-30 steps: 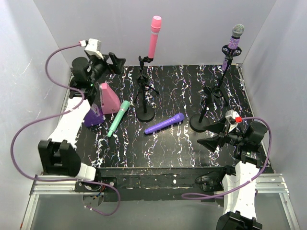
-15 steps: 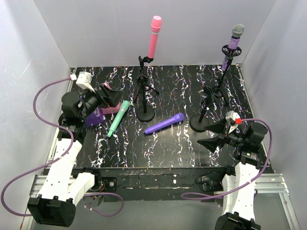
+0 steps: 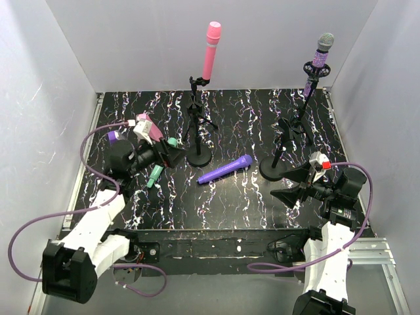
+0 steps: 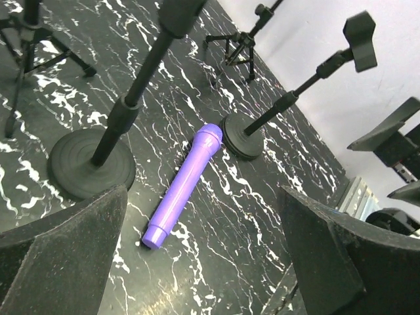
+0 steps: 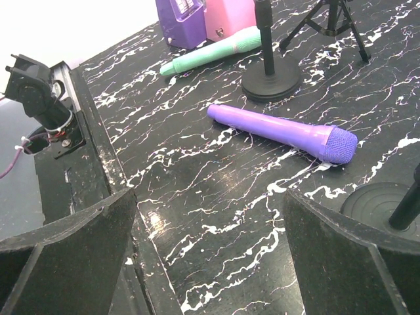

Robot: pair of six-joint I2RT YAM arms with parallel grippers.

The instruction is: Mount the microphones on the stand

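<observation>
1. Left pincer [image 3: 176, 157] hangs with jaws wide and empty at about 9 o'clock on the black marbled bench [image 3: 262, 210]. It sits over the mint green microphone [image 3: 155, 176], whose two ends show on either side of it.
2. Right pincer [image 3: 283, 186] is also wide and empty, low at about 4 o'clock on the bench and facing inward.
3. Plain purple microphone [image 3: 225, 169] lies flat near the bench centre, between two round stand bases. It is at 3 o'clock from the left pincer and 9 o'clock from the right.
4. Pink microphone [image 3: 211, 49] and glittery purple microphone [image 3: 319, 60] stand upright in stands at 12 and 2 o'clock, so half the task looks done.
5. Step in hand, as I judge it, is reaching for one of the two lying microphones. The left wrist view is centred on the purple one.
6. Next move likely calls for lowering open jaws across a handle and closing mid-body. The microphone then needs lifting to the clip [image 4: 359, 29], which appears empty, on the right round-based stand [image 4: 244, 139].
</observation>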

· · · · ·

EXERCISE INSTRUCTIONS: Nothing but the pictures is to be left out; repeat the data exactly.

TASK ANSWER:
-30 steps: 
-15 steps: 
+0 steps: 
+0 steps: 
+0 steps: 

Robot: pair of six-joint I2RT YAM arms with parallel grippers.

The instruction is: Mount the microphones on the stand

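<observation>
1. Left pincer [image 3: 176, 157] hangs with jaws wide and empty at about 9 o'clock on the black marbled bench [image 3: 262, 210]. It sits over the mint green microphone [image 3: 155, 176], whose two ends show on either side of it.
2. Right pincer [image 3: 283, 186] is also wide and empty, low at about 4 o'clock on the bench and facing inward.
3. Plain purple microphone [image 3: 225, 169] lies flat near the bench centre, between two round stand bases. It is at 3 o'clock from the left pincer and 9 o'clock from the right.
4. Pink microphone [image 3: 211, 49] and glittery purple microphone [image 3: 319, 60] stand upright in stands at 12 and 2 o'clock, so half the task looks done.
5. Step in hand, as I judge it, is reaching for one of the two lying microphones. The left wrist view is centred on the purple one.
6. Next move likely calls for lowering open jaws across a handle and closing mid-body. The microphone then needs lifting to the clip [image 4: 359, 29], which appears empty, on the right round-based stand [image 4: 244, 139].
</observation>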

No additional answer is expected.